MCS-284 Lab 3: Measuring Processor Architectures' Performance (Fall 2002)

Due: November 18, 2002

The goal of this lab is to see how the performance of an advanced pipelined architecture can be empirically measured, using the processor's cycle counter, and in particular to see the performance interaction between different hardware approaches to control hazards and different software approaches to jumping. As usual, I expect most of you to work in pairs.

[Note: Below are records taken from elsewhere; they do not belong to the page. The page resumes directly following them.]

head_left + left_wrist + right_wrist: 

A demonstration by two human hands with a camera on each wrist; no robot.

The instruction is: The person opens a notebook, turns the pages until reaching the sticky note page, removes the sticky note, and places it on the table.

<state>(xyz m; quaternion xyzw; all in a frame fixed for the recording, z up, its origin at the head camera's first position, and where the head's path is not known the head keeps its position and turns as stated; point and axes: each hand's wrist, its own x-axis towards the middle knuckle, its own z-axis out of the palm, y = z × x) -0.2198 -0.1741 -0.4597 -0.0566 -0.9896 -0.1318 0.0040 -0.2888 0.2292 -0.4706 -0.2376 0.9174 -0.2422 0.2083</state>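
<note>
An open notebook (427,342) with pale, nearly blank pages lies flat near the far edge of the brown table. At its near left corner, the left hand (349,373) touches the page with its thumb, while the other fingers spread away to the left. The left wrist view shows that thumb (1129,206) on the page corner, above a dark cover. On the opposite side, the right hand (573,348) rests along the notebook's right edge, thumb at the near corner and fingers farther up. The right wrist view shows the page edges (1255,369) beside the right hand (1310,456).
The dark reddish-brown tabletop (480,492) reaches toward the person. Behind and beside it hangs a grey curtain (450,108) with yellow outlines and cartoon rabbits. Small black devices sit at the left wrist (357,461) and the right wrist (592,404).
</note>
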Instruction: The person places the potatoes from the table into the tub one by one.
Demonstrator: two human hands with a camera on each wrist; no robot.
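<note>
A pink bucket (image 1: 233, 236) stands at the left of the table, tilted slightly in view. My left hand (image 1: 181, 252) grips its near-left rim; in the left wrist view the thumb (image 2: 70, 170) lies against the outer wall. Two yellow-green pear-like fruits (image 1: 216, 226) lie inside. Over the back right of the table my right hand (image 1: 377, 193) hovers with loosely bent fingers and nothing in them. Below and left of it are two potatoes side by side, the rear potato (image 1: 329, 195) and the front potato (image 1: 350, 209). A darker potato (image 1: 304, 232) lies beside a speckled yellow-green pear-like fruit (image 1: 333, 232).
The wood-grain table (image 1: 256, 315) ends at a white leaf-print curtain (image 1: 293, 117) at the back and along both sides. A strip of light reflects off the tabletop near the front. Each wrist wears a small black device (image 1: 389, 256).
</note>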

You will measure the performance of two different programs each on two different computers, for a total of four combinations. The two programs will be nearly identical. Both read in a number, n, and then loop n times, doing nothing in the loop except incrementing the counter i until it reaches n. Each program then prints out the number of clock cycles that the loop took. (This is found by using a special cycle counter built into the computer.) The only difference between the two programs is in how they jump back from the bottom of the loop to the top. One jumps to a label, like the MIPS j instruction, while the other jumps to an address stored in a register, like the MIPS jr instruction. (The register is initialized before the loop with the address of the label at the top of the loop.) The two computers you will use are not variants of the MIPS architecture, but rather of the IA-32 architecture. One is the Intel Pentium II or III, which we have in most of our lab computers. Be sure to do all your experiments with a single lab computer (other than rt or lahi, which use the Pentium 4). You can find out what kind of processor a computer has by in a shell window giving the command

 cat /proc/cpuinfo

Your lab report should specify the particular processor model name. The other IA-32 implementation you will measure is the Pentium 4 processor, which lahi and rt have. Because those two computers will only be used for running the experiments, and not for any of the program development work or data analysis and writing, we should be able to share those two machines among all the lab groups.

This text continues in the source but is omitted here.